§ **WHAT THE EXERCISE ASKS**
In the listing below, a line holding "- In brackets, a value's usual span" and a line holding "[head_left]" mark the range. Retype both exactly, with all lines between them.

§ **THE DATA**
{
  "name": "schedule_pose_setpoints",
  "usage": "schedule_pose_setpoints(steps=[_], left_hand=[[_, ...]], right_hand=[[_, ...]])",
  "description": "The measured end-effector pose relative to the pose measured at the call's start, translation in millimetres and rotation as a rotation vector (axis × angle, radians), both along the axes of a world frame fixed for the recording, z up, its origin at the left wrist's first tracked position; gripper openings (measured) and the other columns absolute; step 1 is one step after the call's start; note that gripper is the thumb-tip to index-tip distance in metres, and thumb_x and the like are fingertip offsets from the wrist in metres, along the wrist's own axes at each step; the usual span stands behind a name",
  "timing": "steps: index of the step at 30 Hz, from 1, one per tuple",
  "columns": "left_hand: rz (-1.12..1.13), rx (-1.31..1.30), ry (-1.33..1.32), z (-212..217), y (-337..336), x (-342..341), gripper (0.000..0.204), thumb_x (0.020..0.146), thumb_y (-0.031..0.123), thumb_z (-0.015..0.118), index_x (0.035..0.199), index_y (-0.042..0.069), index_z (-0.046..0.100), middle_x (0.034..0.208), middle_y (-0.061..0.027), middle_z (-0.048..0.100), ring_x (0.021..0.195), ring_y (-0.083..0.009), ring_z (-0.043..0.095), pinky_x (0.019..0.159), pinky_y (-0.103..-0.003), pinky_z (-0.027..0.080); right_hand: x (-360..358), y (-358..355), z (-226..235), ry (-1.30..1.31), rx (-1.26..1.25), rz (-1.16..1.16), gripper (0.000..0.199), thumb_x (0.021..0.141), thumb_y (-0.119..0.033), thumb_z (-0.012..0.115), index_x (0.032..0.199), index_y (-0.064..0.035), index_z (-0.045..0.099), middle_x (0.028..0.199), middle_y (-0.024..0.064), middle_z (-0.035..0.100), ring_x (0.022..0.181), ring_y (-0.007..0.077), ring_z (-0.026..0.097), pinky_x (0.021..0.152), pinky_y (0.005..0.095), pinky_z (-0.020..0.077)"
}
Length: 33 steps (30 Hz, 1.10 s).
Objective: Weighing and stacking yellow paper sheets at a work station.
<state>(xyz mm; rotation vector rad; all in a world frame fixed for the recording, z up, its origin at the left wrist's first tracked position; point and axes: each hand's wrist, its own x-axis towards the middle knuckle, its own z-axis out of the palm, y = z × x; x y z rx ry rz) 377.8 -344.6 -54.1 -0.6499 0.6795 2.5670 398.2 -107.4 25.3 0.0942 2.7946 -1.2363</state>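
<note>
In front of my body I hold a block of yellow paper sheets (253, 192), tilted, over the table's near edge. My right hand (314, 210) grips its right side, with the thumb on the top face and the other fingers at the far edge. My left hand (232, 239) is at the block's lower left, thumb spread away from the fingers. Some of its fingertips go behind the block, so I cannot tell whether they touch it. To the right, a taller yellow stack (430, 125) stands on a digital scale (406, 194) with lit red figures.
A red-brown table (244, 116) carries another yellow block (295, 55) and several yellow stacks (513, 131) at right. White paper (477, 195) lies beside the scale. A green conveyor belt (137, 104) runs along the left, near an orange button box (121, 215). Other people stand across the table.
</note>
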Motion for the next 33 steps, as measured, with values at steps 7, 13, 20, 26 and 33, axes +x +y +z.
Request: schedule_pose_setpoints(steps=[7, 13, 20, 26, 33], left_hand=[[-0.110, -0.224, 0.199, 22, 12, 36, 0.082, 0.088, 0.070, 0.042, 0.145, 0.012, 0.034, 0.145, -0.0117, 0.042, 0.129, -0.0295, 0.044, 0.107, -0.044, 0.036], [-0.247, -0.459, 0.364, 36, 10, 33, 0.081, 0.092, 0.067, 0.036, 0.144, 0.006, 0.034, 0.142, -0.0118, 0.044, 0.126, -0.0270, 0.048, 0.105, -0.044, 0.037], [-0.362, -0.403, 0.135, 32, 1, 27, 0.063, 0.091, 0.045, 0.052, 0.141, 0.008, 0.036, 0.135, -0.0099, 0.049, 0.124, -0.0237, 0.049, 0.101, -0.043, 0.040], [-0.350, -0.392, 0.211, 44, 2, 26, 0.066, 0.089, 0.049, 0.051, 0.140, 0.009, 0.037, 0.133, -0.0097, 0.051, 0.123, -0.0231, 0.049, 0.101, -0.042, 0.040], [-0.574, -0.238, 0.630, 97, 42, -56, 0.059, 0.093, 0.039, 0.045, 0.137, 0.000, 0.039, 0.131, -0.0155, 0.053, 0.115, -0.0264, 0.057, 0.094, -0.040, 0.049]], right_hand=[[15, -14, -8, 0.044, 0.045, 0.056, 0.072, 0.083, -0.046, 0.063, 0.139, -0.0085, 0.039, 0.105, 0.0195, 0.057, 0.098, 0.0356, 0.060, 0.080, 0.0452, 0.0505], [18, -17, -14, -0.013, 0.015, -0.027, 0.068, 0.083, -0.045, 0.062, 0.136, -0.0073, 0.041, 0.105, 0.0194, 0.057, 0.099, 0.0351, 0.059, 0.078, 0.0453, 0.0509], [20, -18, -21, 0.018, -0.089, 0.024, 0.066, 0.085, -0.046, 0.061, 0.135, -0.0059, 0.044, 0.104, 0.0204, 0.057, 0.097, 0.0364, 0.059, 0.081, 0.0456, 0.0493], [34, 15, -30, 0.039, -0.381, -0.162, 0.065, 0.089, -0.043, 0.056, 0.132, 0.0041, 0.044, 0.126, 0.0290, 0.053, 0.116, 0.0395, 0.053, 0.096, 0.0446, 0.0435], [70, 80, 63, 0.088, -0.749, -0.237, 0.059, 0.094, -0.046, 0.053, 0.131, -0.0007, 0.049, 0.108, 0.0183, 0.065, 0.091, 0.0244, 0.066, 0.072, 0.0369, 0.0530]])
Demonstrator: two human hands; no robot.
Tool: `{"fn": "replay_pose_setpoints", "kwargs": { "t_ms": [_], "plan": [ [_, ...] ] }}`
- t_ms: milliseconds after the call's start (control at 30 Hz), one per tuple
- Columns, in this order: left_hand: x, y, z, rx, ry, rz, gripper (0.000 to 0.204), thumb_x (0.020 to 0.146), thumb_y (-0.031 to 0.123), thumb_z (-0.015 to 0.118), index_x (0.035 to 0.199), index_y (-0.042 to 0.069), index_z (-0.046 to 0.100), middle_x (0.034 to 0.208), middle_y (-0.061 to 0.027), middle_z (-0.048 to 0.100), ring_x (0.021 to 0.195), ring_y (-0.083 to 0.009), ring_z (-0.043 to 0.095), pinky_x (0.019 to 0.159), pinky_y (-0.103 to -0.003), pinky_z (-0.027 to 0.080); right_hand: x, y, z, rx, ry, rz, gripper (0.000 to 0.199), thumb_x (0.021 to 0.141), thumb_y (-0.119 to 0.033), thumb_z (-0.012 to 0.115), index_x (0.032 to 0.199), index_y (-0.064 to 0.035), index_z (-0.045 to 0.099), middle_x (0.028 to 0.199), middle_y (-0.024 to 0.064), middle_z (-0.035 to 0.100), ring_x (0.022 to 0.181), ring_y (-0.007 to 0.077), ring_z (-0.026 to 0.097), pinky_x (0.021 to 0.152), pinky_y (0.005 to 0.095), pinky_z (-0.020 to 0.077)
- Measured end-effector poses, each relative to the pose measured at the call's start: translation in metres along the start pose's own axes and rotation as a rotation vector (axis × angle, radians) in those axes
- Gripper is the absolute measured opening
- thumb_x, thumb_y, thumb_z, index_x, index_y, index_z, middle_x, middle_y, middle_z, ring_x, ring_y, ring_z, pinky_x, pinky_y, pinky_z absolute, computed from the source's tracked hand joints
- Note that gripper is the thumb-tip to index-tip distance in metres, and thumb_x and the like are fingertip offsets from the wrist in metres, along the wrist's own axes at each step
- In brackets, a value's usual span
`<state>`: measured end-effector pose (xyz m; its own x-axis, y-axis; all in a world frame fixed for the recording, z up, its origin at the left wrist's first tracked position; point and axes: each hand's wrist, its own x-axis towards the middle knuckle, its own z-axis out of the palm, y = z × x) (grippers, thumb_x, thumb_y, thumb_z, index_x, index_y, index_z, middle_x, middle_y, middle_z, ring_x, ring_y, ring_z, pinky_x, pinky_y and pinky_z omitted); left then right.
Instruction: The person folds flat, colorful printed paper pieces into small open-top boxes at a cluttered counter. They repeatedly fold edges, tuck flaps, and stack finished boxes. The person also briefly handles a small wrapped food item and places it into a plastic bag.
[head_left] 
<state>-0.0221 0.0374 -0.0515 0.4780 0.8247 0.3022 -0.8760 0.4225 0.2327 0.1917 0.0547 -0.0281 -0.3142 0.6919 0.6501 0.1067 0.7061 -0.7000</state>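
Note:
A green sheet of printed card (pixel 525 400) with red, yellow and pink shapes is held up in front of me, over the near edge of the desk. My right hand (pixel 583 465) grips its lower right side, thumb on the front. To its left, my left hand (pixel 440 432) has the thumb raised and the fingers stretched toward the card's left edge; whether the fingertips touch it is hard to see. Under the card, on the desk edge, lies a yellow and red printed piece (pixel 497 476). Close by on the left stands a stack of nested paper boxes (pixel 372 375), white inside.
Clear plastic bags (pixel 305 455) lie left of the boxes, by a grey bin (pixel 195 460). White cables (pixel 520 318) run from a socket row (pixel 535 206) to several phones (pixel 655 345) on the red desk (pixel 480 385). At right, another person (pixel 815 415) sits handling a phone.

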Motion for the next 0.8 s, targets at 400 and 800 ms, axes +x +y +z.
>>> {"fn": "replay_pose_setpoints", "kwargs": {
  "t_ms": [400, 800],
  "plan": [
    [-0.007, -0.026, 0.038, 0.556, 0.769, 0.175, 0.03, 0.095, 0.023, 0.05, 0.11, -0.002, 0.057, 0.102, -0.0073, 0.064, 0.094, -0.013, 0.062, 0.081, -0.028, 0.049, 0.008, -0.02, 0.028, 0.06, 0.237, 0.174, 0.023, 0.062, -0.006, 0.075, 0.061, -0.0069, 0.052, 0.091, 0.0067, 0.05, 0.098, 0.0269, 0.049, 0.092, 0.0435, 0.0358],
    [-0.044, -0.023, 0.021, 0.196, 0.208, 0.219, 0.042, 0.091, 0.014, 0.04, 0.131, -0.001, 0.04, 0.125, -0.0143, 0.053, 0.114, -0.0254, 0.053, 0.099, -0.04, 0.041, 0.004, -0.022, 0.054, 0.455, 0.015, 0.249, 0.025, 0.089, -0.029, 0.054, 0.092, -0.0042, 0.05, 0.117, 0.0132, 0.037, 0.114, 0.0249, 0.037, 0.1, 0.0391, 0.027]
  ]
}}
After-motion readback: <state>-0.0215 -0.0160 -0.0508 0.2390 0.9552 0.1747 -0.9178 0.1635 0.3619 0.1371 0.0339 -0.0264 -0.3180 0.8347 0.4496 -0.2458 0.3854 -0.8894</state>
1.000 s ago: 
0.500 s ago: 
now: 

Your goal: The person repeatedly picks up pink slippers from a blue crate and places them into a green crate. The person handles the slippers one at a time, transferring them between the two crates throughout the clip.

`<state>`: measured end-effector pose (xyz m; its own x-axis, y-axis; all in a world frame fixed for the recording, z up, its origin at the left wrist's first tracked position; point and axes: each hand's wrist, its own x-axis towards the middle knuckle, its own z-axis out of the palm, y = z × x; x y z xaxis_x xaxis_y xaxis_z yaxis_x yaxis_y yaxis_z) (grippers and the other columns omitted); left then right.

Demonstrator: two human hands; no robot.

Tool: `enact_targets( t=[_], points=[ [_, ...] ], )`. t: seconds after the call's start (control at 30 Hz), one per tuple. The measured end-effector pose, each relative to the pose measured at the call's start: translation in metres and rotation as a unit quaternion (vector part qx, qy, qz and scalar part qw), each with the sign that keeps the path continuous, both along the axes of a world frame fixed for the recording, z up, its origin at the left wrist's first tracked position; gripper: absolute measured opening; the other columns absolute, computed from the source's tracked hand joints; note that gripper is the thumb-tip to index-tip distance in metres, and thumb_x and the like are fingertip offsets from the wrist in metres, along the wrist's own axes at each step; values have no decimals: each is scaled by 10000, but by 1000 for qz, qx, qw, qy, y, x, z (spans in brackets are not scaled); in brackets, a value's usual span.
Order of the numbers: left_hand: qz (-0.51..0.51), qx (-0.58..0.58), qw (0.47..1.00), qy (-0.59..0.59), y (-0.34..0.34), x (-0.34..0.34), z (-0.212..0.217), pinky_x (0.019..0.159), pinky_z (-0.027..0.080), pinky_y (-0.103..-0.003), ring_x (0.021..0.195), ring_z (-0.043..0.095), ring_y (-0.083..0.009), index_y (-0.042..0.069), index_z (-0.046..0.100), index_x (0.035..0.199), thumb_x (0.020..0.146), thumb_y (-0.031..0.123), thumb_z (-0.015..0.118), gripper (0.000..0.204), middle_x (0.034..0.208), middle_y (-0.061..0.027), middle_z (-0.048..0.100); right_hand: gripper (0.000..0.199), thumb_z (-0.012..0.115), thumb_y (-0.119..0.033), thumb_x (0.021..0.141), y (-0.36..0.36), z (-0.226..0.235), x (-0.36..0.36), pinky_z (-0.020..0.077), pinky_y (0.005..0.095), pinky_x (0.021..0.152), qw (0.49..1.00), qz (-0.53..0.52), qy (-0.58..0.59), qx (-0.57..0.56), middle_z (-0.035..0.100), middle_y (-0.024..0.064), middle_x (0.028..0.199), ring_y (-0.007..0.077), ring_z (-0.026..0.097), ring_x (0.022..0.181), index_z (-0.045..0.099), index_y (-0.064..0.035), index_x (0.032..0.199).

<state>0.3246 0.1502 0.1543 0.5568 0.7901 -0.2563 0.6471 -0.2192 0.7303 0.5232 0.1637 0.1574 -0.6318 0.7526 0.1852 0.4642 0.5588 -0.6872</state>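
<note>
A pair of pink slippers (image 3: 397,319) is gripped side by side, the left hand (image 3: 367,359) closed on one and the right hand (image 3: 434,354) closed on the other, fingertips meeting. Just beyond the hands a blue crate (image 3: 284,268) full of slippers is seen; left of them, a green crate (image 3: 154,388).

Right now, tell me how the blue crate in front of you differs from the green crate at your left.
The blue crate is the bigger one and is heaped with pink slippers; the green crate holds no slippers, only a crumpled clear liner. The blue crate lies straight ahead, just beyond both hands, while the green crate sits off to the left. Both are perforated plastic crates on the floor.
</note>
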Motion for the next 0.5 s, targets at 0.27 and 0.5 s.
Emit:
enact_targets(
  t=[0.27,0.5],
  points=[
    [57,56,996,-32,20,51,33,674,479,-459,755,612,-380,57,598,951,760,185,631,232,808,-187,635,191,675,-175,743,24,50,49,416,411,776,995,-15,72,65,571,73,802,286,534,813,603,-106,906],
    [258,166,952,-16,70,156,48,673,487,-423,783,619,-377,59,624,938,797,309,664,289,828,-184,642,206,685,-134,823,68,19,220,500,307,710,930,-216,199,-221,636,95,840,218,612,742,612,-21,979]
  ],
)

§ **COMPLETED TASK**
- In brackets, a value's usual span
`<state>`: measured end-effector pose (xyz m; its own x-axis, y-axis; all in a world frame fixed for the recording, z up, its origin at the left wrist's first tracked position; point and axes: each hand's wrist, its own x-axis towards the middle knuckle, its own z-axis out of the palm, y = z × x) (grippers, thumb_x, thumb_y, thumb_z, index_x, index_y, index_z, middle_x, middle_y, middle_z, ring_x, ring_y, ring_z, pinky_x, pinky_y and pinky_z omitted); left then right.
Instruction: The person folds flat, colorful printed paper pieces into small open-top boxes at a cluttered counter. They repeatedly fold edges, tuck flaps, and stack finished boxes. The person also briefly handles a small wrapped food item and places it into a plastic bag.
[head_left] 

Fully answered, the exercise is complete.